De fato, durante as negociações Otan-Rússia, em Bruxelas, na semana passada, a principal representante dos EUA, a vice-secretária de Estado Wendy Sherman, disse à CNN que Moscou não se comprometeu a desmobilizar a fronteira ucraniana.
Pender as negociações dos EUA é um desejo do governo Biden de evitar uma distração de seu pivô pretendido para o Indo-Pacífico, especialmente redefinir as relações com a China.
Mas, com muitos analistas concordando que as ameaças de novas e pungentes sanções não impediram o aventureirismo da Rússia na Europa, os diplomatas ocidentais podem estar negociando com um kit de ferramentas bem vazio.

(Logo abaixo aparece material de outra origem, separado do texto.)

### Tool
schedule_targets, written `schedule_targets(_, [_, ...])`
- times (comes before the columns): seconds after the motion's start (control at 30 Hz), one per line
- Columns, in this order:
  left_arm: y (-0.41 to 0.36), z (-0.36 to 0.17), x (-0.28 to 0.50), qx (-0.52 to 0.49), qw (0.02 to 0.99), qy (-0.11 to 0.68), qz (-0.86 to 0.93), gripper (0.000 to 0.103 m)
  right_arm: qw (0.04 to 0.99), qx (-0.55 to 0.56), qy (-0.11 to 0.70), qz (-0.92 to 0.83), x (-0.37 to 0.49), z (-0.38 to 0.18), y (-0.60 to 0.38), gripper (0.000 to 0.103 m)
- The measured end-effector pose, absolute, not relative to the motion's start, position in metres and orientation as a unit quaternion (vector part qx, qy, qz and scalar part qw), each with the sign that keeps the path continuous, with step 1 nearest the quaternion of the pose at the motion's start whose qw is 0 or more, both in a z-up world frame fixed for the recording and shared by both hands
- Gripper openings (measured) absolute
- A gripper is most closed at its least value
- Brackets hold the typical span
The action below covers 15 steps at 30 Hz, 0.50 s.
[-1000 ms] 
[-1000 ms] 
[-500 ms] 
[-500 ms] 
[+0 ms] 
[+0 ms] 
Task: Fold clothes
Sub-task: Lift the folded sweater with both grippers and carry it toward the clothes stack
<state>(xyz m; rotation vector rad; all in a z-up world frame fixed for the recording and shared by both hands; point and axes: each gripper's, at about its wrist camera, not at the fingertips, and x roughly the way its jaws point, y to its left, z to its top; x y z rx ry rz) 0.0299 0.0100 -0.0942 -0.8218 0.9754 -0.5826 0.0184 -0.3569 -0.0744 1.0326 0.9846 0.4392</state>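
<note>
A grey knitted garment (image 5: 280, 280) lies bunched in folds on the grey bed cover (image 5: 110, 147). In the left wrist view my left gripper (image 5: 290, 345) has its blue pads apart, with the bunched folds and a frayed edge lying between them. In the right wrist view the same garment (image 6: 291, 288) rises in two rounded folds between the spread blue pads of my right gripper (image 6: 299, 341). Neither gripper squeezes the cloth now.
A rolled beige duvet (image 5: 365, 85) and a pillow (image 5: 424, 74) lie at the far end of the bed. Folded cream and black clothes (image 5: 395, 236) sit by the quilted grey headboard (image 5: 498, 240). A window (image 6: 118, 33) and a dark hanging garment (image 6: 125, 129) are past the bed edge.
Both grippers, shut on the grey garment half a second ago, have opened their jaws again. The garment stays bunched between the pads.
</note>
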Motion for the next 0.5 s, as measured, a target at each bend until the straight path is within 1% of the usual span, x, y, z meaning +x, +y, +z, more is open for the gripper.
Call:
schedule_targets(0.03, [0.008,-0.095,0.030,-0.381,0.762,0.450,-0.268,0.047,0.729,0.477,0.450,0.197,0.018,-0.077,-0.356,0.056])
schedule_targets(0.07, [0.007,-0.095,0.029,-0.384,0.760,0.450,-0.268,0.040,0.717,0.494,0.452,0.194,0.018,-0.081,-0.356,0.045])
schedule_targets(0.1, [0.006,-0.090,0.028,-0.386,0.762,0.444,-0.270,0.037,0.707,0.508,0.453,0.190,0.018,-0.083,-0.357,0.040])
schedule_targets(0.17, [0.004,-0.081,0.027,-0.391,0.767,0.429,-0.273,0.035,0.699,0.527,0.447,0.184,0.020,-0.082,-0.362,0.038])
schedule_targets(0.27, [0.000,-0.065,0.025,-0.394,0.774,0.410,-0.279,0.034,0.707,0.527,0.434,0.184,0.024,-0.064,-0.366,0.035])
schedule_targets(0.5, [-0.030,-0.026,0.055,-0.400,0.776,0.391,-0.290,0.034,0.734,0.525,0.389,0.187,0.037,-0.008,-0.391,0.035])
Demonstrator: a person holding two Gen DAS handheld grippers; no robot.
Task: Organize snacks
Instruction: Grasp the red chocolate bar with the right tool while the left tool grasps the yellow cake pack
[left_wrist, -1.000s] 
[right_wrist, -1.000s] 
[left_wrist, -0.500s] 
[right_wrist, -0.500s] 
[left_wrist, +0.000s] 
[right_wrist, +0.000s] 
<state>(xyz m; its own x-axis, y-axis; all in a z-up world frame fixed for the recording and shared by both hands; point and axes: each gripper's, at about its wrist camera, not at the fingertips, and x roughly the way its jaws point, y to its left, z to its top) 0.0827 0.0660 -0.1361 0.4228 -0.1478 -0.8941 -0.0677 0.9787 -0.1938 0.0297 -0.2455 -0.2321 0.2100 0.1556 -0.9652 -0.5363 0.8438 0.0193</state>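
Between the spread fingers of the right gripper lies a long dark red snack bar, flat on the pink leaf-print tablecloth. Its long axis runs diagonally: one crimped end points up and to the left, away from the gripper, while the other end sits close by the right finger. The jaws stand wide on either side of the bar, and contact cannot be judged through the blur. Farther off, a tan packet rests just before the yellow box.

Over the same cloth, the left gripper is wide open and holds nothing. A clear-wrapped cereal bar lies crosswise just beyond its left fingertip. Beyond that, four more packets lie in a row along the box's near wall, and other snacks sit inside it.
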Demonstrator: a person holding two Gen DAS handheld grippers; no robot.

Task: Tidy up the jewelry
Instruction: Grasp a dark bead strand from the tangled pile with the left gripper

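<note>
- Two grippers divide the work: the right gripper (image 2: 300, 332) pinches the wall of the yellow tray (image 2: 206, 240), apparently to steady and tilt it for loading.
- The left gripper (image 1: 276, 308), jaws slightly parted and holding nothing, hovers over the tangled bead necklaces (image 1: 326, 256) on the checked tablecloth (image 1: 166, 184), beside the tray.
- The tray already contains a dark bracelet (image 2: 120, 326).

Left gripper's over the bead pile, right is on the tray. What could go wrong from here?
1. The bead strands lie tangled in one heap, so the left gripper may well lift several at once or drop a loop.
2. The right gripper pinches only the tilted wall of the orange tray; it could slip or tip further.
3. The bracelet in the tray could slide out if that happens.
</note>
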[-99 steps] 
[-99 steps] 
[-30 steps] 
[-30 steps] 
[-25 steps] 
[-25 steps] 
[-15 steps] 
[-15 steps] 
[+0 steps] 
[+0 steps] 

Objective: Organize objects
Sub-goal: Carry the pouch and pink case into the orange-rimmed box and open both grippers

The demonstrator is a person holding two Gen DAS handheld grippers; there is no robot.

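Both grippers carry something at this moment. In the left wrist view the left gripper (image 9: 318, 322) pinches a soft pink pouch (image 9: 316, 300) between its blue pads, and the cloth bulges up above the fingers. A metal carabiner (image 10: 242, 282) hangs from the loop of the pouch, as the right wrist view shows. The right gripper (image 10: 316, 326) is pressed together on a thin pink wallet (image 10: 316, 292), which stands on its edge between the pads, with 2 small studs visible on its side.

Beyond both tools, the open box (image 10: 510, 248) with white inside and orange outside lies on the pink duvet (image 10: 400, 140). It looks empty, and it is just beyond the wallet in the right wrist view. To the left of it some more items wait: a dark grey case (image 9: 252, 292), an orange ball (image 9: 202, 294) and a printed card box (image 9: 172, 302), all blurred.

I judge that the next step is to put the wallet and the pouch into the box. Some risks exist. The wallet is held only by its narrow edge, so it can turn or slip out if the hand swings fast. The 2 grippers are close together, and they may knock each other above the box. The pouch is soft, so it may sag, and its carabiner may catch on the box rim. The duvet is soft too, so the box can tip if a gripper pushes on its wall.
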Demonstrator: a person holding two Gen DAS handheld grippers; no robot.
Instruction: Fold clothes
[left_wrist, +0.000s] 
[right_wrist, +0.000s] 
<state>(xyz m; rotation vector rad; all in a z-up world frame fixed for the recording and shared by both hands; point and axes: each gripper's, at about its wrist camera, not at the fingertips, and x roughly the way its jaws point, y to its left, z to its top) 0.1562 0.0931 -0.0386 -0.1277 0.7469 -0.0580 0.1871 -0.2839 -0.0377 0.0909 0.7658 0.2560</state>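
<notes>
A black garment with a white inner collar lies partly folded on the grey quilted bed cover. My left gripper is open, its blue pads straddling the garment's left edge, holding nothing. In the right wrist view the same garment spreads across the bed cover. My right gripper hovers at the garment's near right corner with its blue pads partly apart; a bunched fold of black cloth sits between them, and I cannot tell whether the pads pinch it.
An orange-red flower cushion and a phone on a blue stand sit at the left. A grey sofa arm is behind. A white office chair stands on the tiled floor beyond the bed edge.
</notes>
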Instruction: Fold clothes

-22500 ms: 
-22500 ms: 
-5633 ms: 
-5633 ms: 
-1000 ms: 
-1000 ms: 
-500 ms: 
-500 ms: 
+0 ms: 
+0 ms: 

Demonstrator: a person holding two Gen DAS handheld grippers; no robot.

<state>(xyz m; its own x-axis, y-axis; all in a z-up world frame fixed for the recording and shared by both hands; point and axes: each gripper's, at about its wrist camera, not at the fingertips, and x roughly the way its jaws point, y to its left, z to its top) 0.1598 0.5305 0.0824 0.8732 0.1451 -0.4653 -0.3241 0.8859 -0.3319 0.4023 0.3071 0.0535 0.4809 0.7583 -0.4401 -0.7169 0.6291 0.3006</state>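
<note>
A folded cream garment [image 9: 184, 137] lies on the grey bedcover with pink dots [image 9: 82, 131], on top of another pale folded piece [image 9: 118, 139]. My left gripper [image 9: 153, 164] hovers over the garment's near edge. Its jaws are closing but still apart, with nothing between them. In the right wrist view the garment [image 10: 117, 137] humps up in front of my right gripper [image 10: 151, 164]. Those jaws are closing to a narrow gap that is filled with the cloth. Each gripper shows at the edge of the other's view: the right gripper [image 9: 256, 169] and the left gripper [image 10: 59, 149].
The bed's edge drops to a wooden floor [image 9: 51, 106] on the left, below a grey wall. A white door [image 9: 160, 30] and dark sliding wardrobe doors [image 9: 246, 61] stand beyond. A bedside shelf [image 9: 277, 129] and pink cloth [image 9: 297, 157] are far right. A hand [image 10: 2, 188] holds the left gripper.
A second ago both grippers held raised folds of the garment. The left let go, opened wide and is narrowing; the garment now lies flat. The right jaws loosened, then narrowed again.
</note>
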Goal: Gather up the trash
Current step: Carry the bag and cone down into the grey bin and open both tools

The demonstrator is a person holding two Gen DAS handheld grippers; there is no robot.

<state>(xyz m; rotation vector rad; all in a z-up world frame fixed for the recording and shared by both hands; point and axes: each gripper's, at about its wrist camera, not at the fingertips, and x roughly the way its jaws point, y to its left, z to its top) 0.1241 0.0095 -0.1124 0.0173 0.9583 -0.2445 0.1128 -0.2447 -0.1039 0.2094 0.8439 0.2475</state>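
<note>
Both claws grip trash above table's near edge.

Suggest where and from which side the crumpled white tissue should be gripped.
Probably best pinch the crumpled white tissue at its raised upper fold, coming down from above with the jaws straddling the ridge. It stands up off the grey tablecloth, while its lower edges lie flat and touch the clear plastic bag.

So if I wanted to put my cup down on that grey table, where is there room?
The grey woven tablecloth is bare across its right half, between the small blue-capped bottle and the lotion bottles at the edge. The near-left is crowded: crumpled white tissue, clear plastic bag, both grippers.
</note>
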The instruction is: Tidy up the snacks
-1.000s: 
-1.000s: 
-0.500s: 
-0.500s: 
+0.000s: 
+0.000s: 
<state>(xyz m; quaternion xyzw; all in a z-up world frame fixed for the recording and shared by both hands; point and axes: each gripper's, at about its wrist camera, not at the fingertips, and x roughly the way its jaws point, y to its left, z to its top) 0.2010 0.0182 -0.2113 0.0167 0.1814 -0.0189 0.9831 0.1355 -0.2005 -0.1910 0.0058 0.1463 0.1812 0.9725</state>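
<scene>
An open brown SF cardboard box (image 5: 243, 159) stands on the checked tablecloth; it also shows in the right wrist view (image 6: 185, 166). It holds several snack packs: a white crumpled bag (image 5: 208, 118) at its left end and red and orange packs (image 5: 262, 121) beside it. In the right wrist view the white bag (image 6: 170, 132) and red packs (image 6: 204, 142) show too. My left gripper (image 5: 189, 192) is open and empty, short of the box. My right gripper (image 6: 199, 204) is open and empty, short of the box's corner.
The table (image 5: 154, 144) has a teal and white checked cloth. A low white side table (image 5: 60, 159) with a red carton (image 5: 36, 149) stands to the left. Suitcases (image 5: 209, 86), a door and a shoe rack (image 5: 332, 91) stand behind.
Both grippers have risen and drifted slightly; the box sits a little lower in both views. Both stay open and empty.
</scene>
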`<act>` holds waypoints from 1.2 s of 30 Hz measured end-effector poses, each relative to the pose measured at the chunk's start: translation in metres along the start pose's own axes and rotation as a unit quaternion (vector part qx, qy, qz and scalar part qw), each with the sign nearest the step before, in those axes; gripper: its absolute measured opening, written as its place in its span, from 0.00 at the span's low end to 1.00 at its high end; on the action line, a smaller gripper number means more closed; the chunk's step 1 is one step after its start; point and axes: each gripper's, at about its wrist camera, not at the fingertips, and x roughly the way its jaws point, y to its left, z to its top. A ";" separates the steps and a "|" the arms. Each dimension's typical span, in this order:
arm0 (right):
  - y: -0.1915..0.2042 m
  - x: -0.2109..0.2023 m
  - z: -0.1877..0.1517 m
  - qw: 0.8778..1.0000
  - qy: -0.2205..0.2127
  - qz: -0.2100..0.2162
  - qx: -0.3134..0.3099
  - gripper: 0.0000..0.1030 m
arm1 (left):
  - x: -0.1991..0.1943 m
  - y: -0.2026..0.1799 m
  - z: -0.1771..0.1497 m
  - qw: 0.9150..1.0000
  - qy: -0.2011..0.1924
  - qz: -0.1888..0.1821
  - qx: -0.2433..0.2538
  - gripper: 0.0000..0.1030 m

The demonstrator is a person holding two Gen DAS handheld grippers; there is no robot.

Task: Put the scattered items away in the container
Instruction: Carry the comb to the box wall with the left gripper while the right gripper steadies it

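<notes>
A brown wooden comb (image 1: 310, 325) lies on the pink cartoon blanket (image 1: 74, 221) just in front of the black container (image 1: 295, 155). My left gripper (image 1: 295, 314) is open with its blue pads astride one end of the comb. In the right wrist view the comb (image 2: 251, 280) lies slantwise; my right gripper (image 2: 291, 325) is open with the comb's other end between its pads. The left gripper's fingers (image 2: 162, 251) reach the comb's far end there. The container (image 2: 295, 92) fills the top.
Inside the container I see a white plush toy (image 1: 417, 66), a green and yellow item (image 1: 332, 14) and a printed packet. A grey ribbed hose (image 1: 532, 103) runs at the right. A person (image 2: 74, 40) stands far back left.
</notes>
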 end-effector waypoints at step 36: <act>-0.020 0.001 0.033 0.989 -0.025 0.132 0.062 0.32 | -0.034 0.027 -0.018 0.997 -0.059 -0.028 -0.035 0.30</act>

As apostas para Putin são igualmente altas. Em menos de dois anos, a Rússia teve que administrar duas manifestações surpreendentes à sua porta: em Belarus e no Cazaquistão. Mas do ponto de vista do Kremlin, o Cazaquistão, a maior das ex-repúblicas soviéticas da Ásia Central, é uma peça do dominó importante demais para cair.
Permitir que o Cazaquistão se desloque ainda mais para uma órbita ocidental – por exemplo, permitir eleições democráticas ao estilo ocidental ou responder ao clamor popular com mais liberdades políticas – seria um golpe para o orgulho russo e indicaria que Moscou está afrouxando o controle sobre uma área rica em recursos naturais, que atraiu bilhões em investimentos dos EUA e da China.
O Cazaquistão tem a 12ª maior reserva de petróleo e a 14ª de gás natural comprovadas do mundo. Em 2019, o país produziu quase metade do urânio do mundo, de acordo com a Associação Nuclear Mundial.
A última coisa que o Kremlin quer é que floresça outra chamada ‘revolução colorida’ que possa inspirar movimentos de protesto na Rússia e em outras ex-repúblicas soviéticas.
A recente agitação no Cazaquistão foi motivada pelo aumento dos preços dos combustíveis e frustrações com tudo, desde o desemprego e a inflação, até a corrupção.
Ela se transformou em protestos refletindo a “raiva, má administração de um governo corrupto que tem sido muito autoritário e desigualdade social”, disse Edward Lemon, presidente da Sociedade Oxus para Assuntos da Ásia Central. A repressão subsequente do governo resultou em pelo menos 164 mortes e milhares de prisões.
Fiel à forma, as táticas usadas para reprimir revoltas em Belarus também foram empregadas no Cazaquistão: uma repressão brutal, semeando desinformação, culpando intrigantes estrangeiros inespecíficos, abafando as redes sociais – incluindo pela primeira vez o popular aplicativo chinês WeChat – e deixando o diálogo sem nenhum espaço.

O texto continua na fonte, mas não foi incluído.